This appears to be a feature request for additional numpy interop rather than a bug ;)

Wainberg commented 9 months ago

Touché ;)

But honestly, I'd still classify it as a bug because this works:

>>> pl.Series([1, 2, 3]) + np.array([1, 2, 3])
shape: (3,)
Series: '' [i64]
[
        2
        4
        6
]

and all operations with NumPy array + Series/DataFrame work (by auto-converting the RHS to a NumPy array). So it's really just these 5 cases that give an error when they shouldn't.

Wainberg commented 9 months ago

The way I implemented this in https://github.com/pola-rs/polars/pull/12426 is by editing _prepare_other_arg, as discussed here: https://github.com/pola-rs/polars/issues/14080.

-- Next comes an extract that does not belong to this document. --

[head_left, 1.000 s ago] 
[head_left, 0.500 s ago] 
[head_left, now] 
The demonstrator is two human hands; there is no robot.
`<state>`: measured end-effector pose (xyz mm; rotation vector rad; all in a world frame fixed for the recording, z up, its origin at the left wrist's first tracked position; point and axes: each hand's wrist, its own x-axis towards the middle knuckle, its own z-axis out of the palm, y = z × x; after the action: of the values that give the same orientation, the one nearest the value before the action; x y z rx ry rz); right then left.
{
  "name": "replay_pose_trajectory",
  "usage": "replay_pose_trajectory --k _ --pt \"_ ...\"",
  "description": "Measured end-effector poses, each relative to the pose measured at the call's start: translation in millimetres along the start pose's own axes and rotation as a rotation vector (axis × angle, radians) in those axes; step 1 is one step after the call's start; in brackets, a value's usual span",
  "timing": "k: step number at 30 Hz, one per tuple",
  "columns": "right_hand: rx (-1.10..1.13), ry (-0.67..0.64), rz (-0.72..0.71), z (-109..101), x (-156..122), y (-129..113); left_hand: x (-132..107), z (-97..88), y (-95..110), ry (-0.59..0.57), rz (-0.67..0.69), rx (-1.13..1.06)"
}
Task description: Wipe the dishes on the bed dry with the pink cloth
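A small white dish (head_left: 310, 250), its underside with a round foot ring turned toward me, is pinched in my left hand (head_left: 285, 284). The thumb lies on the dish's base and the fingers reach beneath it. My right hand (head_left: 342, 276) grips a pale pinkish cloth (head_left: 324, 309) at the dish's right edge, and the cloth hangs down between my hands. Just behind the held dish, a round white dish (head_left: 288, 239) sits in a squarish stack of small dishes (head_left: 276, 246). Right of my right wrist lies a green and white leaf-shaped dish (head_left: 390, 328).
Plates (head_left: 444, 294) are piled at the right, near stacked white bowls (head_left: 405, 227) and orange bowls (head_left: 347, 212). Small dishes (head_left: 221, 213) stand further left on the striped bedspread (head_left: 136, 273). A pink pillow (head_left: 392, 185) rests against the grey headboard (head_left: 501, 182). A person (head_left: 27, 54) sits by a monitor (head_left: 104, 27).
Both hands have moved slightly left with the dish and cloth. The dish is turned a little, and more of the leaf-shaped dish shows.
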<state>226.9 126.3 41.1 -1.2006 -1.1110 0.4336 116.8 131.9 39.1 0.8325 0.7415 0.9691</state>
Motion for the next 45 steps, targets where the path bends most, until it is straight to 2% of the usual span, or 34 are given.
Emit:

Wainberg commented 9 months ago

Note that operations involving NumPy arrays could be made commutative (so that np.array + pl.DataFrame gives a pl.DataFrame rather than an np.array, to match pl.DataFrame + np.array) by overriding __array_ufunc__, as implemented in https://github.com/pola-rs/polars/pull/12426:

For Series:

_operator_ufuncs: ClassVar[dict[np.ufunc, tuple[str, str]]] = {
    np.equal: ("__eq__", "__eq__"),
    np.not_equal: ("__ne__", "__ne__"),
    np.greater: ("__gt__", "__lt__"),
    np.greater_equal: ("__ge__", "__le__"),
    np.less: ("__lt__", "__gt__"),
    np.less_equal: ("__le__", "__ge__"),
    np.add: ("__add__", "__radd__"),
    np.subtract: ("__sub__", "__rsub__"),
    np.multiply: ("__mul__", "__rmul__"),
    np.divide: ("__truediv__", "__rtruediv__"),
    np.true_divide: ("__truediv__", "__rtruediv__"),
    np.floor_divide: ("__floordiv__", "__rfloordiv__"),
    np.power: ("__pow__", "__rpow__"),
    np.remainder: ("__mod__", "__rmod__"),
    np.mod: ("__mod__", "__rmod__"),
    np.bitwise_and: ("__and__", "__rand__"),
    np.bitwise_or: ("__or__", "__ror__"),
    np.bitwise_xor: ("__xor__", "__rxor__"),
    np.matmul: ("__matmul__", "__rmatmul__"),
}

def __array_ufunc__(
    self,
    ufunc: np.ufunc,
    method: Literal[
        "__call__", "reduce", "reduceat", "accumulate", "outer", "inner"
    ],
    *inputs: Any,
    **kwargs: Any,
) -> Series:
    """Numpy universal functions."""
    if self._s.n_chunks() > 1:
        self._s.rechunk(in_place=True)

    s = self._s

    if method == "__call__":
        # For ufuncs that correspond to operators, delegate to the polars
        # implementation of those operators. This ensures operators are
        # commutative, i.e. that they have the same behavior regardless of
        # whether the NumPy array is the left-hand or the right-hand
        # operand. It also ensures correct broadcasting of 2D NumPy arrays
        # with polars Series.
        if ufunc in self._operator_ufuncs:
            if self is inputs[0]:
                # self is left-hand argument
                return getattr(self, self._operator_ufuncs[ufunc][0])(inputs[1])
            else:
                # self is right-hand argument
                return getattr(self, self._operator_ufuncs[ufunc][1])(inputs[0])
    ...

and for DataFrame:

    def __array_ufunc__(
        self,
        ufunc: np.ufunc,
        method: Literal[
            "__call__", "reduce", "reduceat", "accumulate", "outer", "inner"
        ],
        *inputs: Any,
        **kwargs: Any,
    ) -> Self:
        """Numpy universal functions."""
        if method == "__call__" and ufunc in self._operator_ufuncs:
            # For ufuncs that correspond to operators, delegate to the polars
            # implementation of those operators. This ensures operators are
            # commutative, i.e. that they have the same behavior regardless of
            # whether the NumPy array is the left-hand or the right-hand
            # operand.
            if self is inputs[0]:
                # self is left-hand argument
                return getattr(self, self._operator_ufuncs[ufunc][0])(inputs[1])
            else:
                # self is right-hand argument
                return getattr(self, self._operator_ufuncs[ufunc][1])(inputs[0])
        else:
            # Just do the default thing: call the ufunc. Call __array__() on
            # each argument first to avoid infinite recursion - see
            # github.com/numpy/numpy/issues/9079#issuecomment-300279535.
            return getattr(ufunc, method)(
                *(arr.__array__() for arr in inputs), **kwargs
            )